### [EXERCISE DIRECTIONS]
Print the listing below exactly, leaving nothing out.

····················

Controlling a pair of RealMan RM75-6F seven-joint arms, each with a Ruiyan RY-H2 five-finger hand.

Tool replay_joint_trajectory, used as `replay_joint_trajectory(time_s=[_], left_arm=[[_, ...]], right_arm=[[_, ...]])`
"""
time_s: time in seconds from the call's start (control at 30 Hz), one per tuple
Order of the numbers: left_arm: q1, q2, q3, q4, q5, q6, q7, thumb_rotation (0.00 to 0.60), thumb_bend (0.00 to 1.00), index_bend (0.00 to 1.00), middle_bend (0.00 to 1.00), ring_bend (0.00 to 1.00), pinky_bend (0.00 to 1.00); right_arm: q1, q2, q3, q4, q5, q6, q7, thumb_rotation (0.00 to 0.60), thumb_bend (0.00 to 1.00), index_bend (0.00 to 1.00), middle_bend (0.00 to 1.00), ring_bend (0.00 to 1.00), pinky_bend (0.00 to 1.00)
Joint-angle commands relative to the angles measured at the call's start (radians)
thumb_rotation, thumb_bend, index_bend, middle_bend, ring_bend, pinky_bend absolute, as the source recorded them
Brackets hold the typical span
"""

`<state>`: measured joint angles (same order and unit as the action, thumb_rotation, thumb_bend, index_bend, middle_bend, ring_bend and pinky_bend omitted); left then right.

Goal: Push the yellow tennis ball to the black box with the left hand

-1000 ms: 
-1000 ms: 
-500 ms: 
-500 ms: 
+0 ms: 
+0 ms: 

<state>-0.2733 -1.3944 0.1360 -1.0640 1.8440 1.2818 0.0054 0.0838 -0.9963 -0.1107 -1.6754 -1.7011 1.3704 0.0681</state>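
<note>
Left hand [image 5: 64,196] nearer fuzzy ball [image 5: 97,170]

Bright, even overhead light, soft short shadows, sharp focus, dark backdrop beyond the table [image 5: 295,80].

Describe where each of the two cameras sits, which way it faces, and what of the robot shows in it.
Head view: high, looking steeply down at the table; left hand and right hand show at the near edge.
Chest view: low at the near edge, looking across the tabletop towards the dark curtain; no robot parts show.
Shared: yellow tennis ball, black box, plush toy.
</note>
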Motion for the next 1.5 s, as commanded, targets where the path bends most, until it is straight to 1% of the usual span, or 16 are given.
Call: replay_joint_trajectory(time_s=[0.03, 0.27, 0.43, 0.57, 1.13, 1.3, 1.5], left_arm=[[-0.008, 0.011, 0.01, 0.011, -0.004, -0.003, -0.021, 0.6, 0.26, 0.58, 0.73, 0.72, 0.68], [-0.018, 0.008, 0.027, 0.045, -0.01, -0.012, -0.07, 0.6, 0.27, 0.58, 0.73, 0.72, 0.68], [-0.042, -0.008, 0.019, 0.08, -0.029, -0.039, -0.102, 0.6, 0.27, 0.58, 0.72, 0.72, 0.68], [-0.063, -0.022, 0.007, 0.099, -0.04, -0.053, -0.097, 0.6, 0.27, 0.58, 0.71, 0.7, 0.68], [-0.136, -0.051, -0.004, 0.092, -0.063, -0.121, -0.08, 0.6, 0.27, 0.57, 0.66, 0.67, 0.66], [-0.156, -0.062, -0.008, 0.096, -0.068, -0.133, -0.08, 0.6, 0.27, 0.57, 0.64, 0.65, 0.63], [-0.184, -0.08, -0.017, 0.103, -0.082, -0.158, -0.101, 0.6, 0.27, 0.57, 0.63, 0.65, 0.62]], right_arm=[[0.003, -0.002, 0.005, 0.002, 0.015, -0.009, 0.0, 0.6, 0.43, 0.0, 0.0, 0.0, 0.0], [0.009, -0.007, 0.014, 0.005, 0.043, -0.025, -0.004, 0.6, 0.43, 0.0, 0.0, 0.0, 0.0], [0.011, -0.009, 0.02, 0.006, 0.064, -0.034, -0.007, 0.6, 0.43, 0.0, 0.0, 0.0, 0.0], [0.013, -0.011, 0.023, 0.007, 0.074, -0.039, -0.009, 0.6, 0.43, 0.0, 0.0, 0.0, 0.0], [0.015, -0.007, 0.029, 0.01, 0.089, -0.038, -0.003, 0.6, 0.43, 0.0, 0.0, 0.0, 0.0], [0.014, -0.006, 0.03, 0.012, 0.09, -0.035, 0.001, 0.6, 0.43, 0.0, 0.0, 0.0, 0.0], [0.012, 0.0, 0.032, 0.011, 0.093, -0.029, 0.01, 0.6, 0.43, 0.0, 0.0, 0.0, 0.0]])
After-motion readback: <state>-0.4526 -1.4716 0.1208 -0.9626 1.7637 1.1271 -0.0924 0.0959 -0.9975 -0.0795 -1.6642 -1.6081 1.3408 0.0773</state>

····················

### [EXERCISE RESPONSE]
Controlling a pair of RealMan RM75-6F seven-joint arms, each with a Ruiyan RY-H2 five-finger hand.

Tool replay_joint_trajectory, used as `replay_joint_trajectory(time_s=[_], left_arm=[[_, ...]], right_arm=[[_, ...]])`
"""
time_s: time in seconds from the call's start (control at 30 Hz), one per tuple
Order of the numbers: left_arm: q1, q2, q3, q4, q5, q6, q7, thumb_rotation (0.00 to 0.60), thumb_bend (0.00 to 1.00), index_bend (0.00 to 1.00), middle_bend (0.00 to 1.00), ring_bend (0.00 to 1.00), pinky_bend (0.00 to 1.00); right_arm: q1, q2, q3, q4, q5, q6, q7, thumb_rotation (0.00 to 0.60), thumb_bend (0.00 to 1.00), index_bend (0.00 to 1.00), middle_bend (0.00 to 1.00), ring_bend (0.00 to 1.00), pinky_bend (0.00 to 1.00)
Joint-angle commands relative to the angles measured at the call's start (radians)
thumb_rotation, thumb_bend, index_bend, middle_bend, ring_bend, pinky_bend absolute, as the source recorded them
Brackets hold the typical span
"""

`<state>`: measured joint angles (same order and unit as the action, thumb_rotation, thumb_bend, index_bend, middle_bend, ring_bend and pinky_bend omitted); left then right.

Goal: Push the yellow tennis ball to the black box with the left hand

-1000 ms: 
-1000 ms: 
-500 ms: 
-500 ms: 
+0 ms: 
+0 ms: 

<state>-0.2733 -1.3944 0.1360 -1.0640 1.8440 1.2818 0.0054 0.0838 -0.9963 -0.1107 -1.6754 -1.7011 1.3704 0.0681</state>
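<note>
Left hand [image 5: 64,196] nearer fuzzy ball [image 5: 97,170]

Bright, even overhead light, soft short shadows, sharp focus, dark backdrop beyond the table [image 5: 295,80].

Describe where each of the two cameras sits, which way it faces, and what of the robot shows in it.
Head view: high, looking steeply down at the table; left hand and right hand show at the near edge.
Chest view: low at the near edge, looking across the tabletop towards the dark curtain; no robot parts show.
Shared: yellow tennis ball, black box, plush toy.
</note>
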Motion for the next 1.5 s, as commanded, targets where the path bends most, until it is straight to 1% of the usual span, or 16 are given.
Call: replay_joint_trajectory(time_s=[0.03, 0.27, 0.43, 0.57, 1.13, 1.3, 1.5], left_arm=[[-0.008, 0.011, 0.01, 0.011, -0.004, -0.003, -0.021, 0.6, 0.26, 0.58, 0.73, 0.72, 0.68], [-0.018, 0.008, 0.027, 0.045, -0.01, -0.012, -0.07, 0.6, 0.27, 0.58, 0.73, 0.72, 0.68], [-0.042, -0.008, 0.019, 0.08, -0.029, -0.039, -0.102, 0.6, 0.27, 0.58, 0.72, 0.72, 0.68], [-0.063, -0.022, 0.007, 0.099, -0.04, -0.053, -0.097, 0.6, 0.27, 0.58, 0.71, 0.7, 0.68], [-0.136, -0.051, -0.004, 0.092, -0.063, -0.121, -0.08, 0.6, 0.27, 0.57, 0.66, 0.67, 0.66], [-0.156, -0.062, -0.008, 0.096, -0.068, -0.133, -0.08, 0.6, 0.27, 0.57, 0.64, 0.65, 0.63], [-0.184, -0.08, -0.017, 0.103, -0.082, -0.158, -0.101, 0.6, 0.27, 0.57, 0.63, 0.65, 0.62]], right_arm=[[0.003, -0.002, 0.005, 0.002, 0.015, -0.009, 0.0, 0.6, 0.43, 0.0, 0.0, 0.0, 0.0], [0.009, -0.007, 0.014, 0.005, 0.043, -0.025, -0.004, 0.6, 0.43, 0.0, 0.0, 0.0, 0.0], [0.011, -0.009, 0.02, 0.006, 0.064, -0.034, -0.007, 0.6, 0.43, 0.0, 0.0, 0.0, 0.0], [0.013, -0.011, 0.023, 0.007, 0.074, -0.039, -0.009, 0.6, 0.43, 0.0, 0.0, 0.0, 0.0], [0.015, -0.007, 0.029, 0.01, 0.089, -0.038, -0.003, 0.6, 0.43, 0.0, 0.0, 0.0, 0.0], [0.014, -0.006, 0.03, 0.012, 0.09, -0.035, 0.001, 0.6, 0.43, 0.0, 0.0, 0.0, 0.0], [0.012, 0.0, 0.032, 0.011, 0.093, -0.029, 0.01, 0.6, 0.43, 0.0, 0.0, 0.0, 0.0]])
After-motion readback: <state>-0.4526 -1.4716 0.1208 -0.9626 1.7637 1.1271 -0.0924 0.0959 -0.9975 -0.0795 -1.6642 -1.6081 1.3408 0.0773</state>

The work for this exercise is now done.